Tag Archives: continuous glucose monitor

008. My first 10K!

Last Saturday, I drove 3 hours to Chicago where I boarded a plane for a 4.5 hour flight to San Francisco to spend a week with my friends, sans husband.

After landing at 10pm local time (add 3 hours for my native time) and struggling to get a shuttle to the hotel, I crashed for a restless 5 hours of sleep before waking up to run my first ever 10K!

Elizabeth and I have been friends for basically forever. Well, roughly half our lives at this point, so close enough. She’s ran countless races including many half marathons, and has been wanting to do a race with me for years. So the week before I boarded the plane, she signed us both up for the 10K, knowing full well that 1) I’d never gone that distance before and 2) that I’m super duper slow. She was willing to take one for the team and run with me, and I “trained” by running with my friends Michael and Chris to prepare for the race.

We were almost late because of construction. And by “almost late,” I mean Elizabeth had to jog to the starting line and reached me right as they told us all to GO so I don’t think she got to stretch at all, and I maybe got 3 minutes of stretching in. I definitely felt that later on in the race!

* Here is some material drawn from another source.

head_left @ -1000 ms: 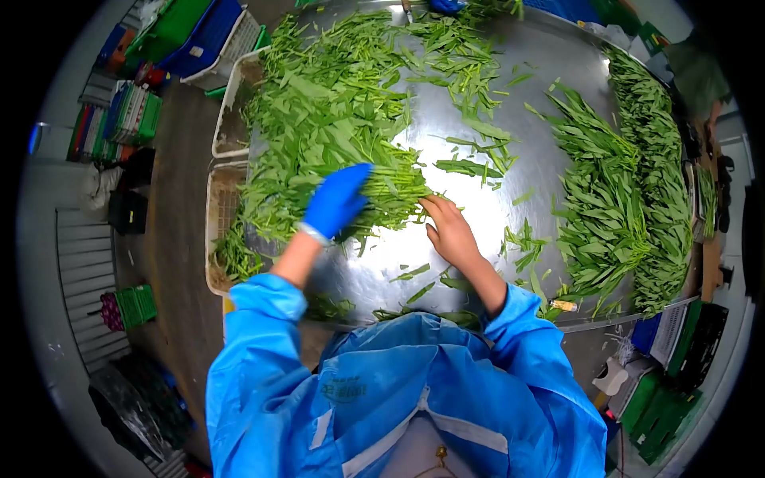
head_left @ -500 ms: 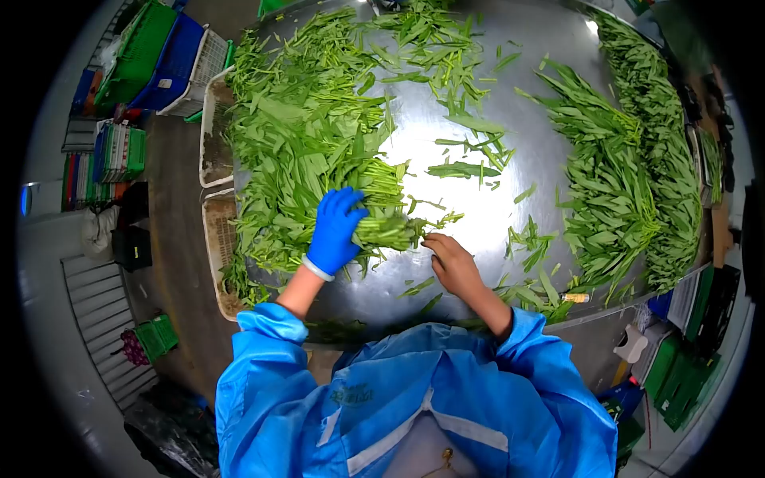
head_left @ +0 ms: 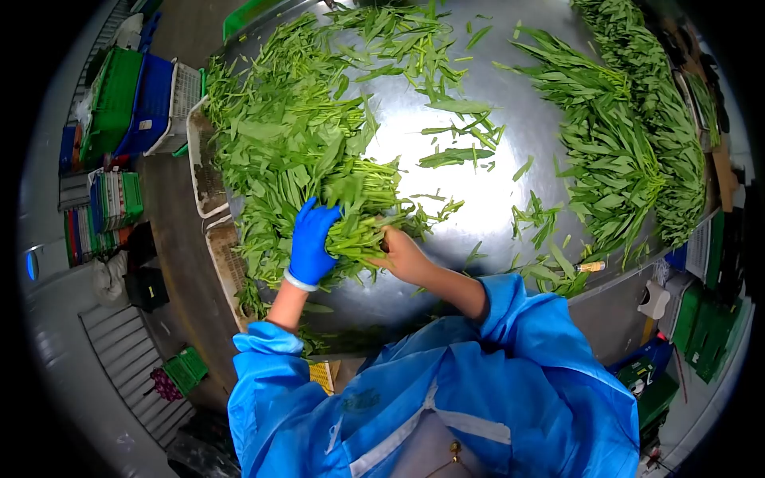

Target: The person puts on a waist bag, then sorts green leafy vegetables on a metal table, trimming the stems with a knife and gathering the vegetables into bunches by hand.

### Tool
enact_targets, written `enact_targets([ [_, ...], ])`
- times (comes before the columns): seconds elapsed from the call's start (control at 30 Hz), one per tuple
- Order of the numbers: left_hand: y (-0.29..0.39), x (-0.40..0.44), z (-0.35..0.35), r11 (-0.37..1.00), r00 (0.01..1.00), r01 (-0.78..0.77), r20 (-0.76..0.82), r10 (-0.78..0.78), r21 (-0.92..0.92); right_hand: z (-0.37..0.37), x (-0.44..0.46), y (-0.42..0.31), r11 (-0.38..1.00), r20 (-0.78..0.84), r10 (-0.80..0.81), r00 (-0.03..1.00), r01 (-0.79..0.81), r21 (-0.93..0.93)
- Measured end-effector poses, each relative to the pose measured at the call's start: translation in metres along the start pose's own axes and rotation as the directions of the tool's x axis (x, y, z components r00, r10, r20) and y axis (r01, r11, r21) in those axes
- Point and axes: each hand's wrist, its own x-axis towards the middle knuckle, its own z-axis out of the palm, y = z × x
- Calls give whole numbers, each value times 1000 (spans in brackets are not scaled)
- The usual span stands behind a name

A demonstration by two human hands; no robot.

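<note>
A bunch of water spinach [head_left: 355, 241] lies between my two hands, its cut stem ends pointing right. My left hand [head_left: 312, 245], in a blue glove, closes on the leafy side of the bunch; its thumb is hidden. My bare right hand [head_left: 405, 253] grips the stem ends, with the fingertips partly covered by the stems. Around and beyond my left hand spreads a big loose heap of water spinach [head_left: 279, 151]. Trimmed leaves and stem bits [head_left: 458, 156] are scattered on the shiny metal table [head_left: 526, 119].
Neat bundles of water spinach [head_left: 610, 135] line the table's right side. A small yellow-labelled object [head_left: 591, 267] lies near the front right edge. Dirty white crates [head_left: 225, 263] stand against the left edge. Stacked green and blue crates [head_left: 147, 103] are farther left on the floor.
My right hand has moved left, from just beyond the stem ends onto the stems. My left hand has shifted slightly left, its fingers more spread. The whole view has turned a little.
</note>
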Motion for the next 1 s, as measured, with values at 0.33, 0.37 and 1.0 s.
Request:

The half marathon that was happening as well had started about 30 minutes before the 10K did, and the courses were largely the same. The half broke off from the course somewhere around the 2 mile mark and went for a large loop before meeting back up with the 10K course only a short ways further ahead, so when we were in mile 2, the half was at mile 9 or so. Of course, I had to get a funny picture.

The course was very flat and Alameda looks largely like something out of a Michael Bay film. I kept thinking I’d see explosions or people jumping out of the buildings or something because of how unique they looked. It was cool and so different from the scenery I’m used to here in Michigan.

Mile 2 was, as always, my biggest struggle! I wanted to quit. I was tired, sore, and irritated that we were getting passed by the 1:30 pacer for the half marathon, and the group that was with him were all super ripped and looked like it was nothing whereas I felt like I was about to die. But I pushed and got through it, with plenty of walking breaks.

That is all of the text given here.